The problem was that a strict interpretation of the comparative efficiency condition, coupled with the generously-construed rules of standing for judicial review, could provide pro-life groups opposing embryo research with the opportunity to challenge the legality of authorizations issued by ABM. The risk was a concomitant chilling effect on French biomedical research, since it could prove extraordinarily difficult to argue convincingly before a court that there was no method other than research on hESC that could guarantee a given therapeutic result. This is exactly how things unfolded. The tipping point came with a decision by the Paris Administrative Court of Appeal in 2012 [
18], which quashed an authorization granted by ABM to INSERM (‘Institut National de la Santé et de la Recherche Médicale’), on the grounds that the comparable efficiency condition was not satisfied
in concreto.
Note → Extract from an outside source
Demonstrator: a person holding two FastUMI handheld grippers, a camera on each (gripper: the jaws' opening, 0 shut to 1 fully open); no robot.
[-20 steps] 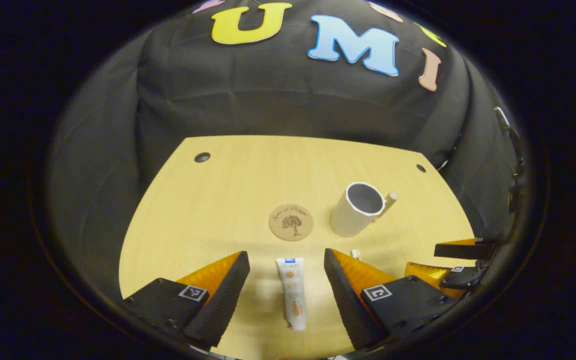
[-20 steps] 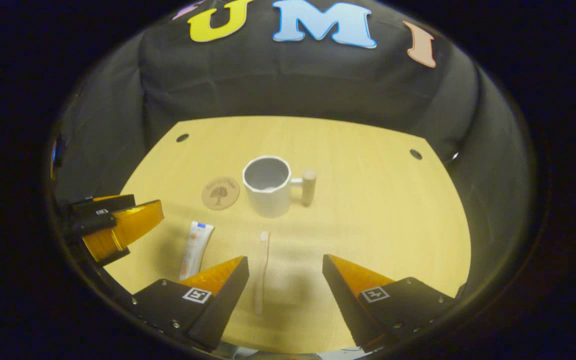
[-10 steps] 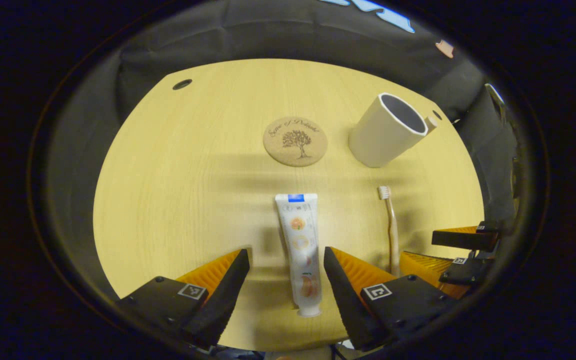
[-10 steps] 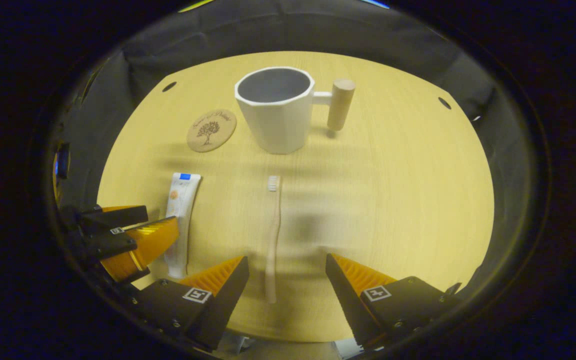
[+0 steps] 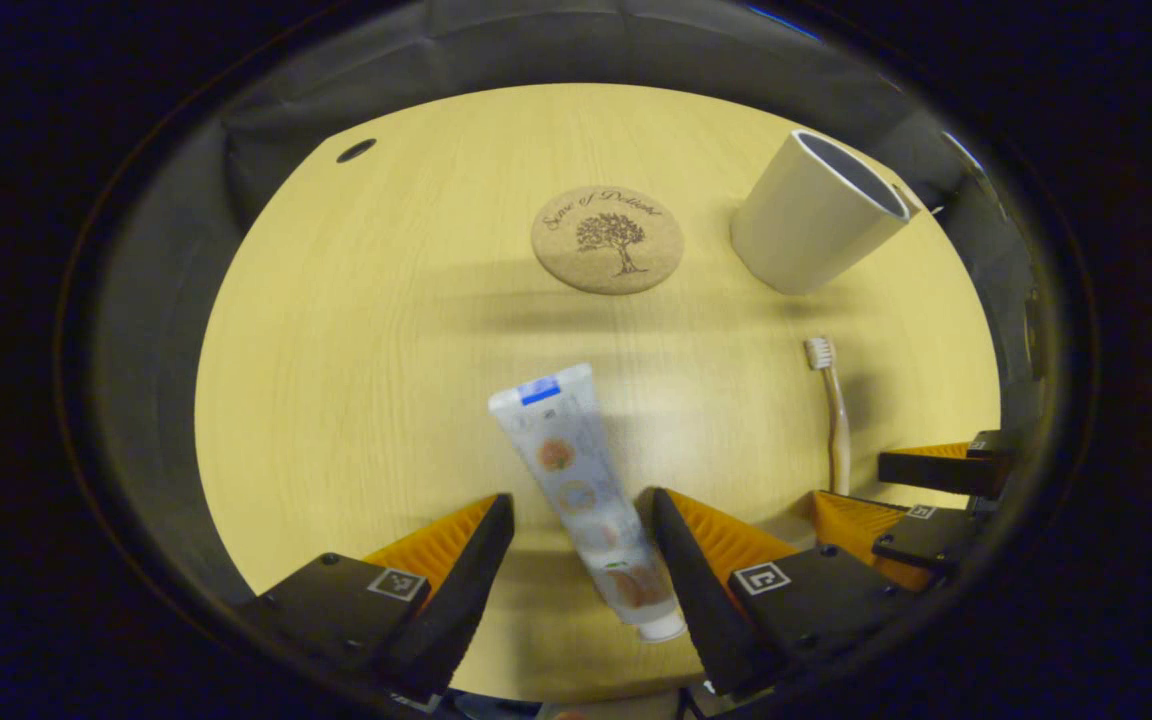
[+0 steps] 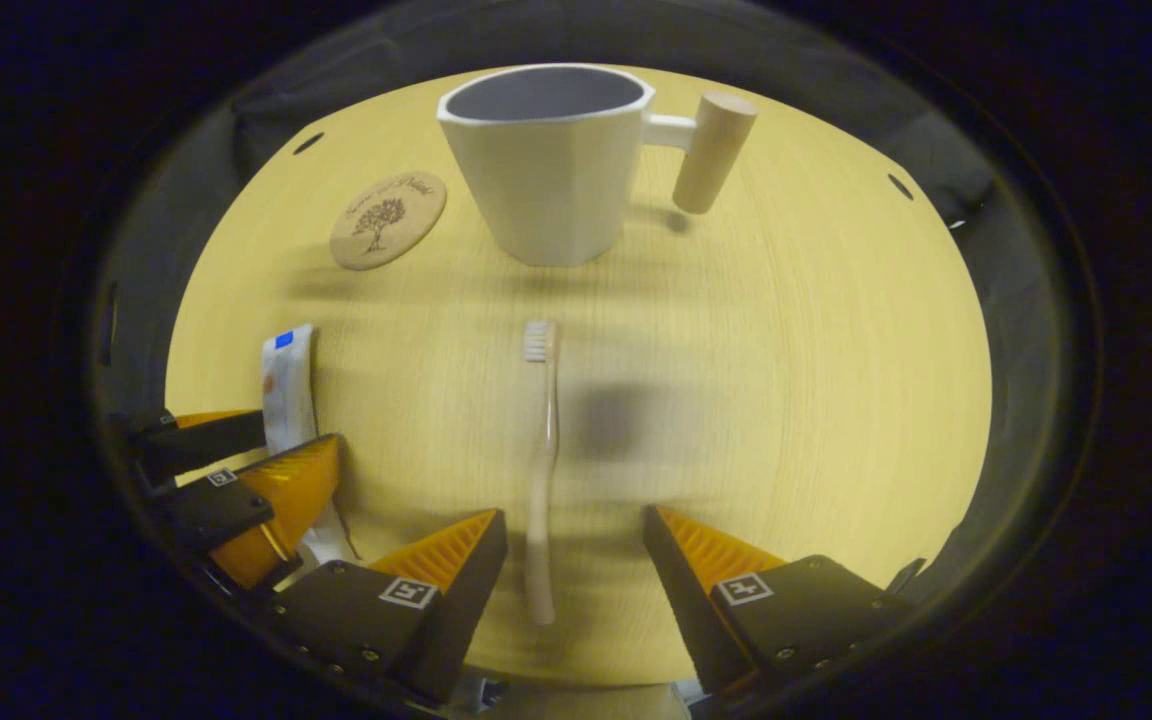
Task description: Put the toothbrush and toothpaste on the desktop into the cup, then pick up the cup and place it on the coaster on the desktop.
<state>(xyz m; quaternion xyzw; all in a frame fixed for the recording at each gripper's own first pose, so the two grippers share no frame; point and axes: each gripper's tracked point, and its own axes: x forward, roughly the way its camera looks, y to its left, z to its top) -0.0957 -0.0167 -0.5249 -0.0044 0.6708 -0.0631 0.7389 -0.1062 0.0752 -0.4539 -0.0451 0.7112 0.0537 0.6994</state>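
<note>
Picking up: the first step is in hand; both tools are low over the desk (image 5: 336,330), getting ready to grab.
Left gripper (image 5: 576,540): wide open, one finger on each side of the toothpaste (image 5: 576,480); I cannot tell if the far finger touches it.
Toothpaste: lies slanted, cap end near the camera, flat end pointing toward the coaster (image 5: 607,239).
Right gripper (image 6: 571,555): wide open around the toothbrush (image 6: 543,470) handle, not squeezing.
Toothbrush: long and straight, brush end pointing at the cup (image 6: 546,160).
Cup: upright, beside the coaster, not on it.
Next: both should probably close, then lift.
</note>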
This provoked a rapid political backlash amidst concerns about the loss of international competitivity on the part of French biomedical researchers, which resulted in the passing of an important pro-research amendment in 2013 [
19]. The amendment not only softened up the necessity condition on embryo research, but also led to a complete reversal of the logic of the relatively conservative 2004 law. Thus, instead of an in-principle prohibition of embryo research accompanied by the possibility of exceptions under strict conditions, the whole system moved towards an in-principle liberalization of embryo research under softer conditions [
20]. To begin with, the requirement of ‘major therapeutic progress’ set out in the 2004 law was replaced by a less strict, and more vague, ‘medical’ finality. Likewise, the requirement to prove that there is no alternative method of comparative research efficiency was replaced by a looser condition to the effect that the proposed research necessitates the use of embryos. Still, despite the relative liberalization of the legal regime, the 2013 bill, like its 2004 counterpart, did not allow for the creation of embryos
in vitro solely for the purposes of research. Hence, only spare embryos could be used for research purposes, with the written consent of the couple whose genetic material was at the embryos’ origin [
19,
20].
Nonetheless, the decision to swiftly modify the balance of the legal framework provoked political tension. It thus came as no surprise that the 2013 bill was challenged before the Council by a significant number of parliamentarians on the grounds,
inter alia, that it allegedly violated the principle of human dignity and the concomitant principles of the respect due to human life from its beginning, the principle of the inviolability of human life, as well as that of the integrity of the human species [
21]. In a landmark ruling, the Constitutional Council decided that, taking into due account the conditions accompanying embryo research set out in the bill, the challenged provisions did not violate the principle of human dignity
2. The Council thus made clear for the first time that the destruction of human embryos for research purposes, at least under the conditions set out in the 2013 law, does not amount to a violation of the principle of human dignity. In so doing, the Council corroborated the hierarchical interpretation of its initial 1994 ruling, which distinguished among different constitutional forms of protection of human life, allowing for the sacrifice of the bare life of embryos outside a ‘parental project’ and arguing for the compatibility of this kind of sacrifice with the principle of human dignity [
15]. The upshot was clear: whether as the necessary by-products of assisted reproduction or as objects of potentially destructive medical research, human embryos were not protected by a robust version of the human dignity principle.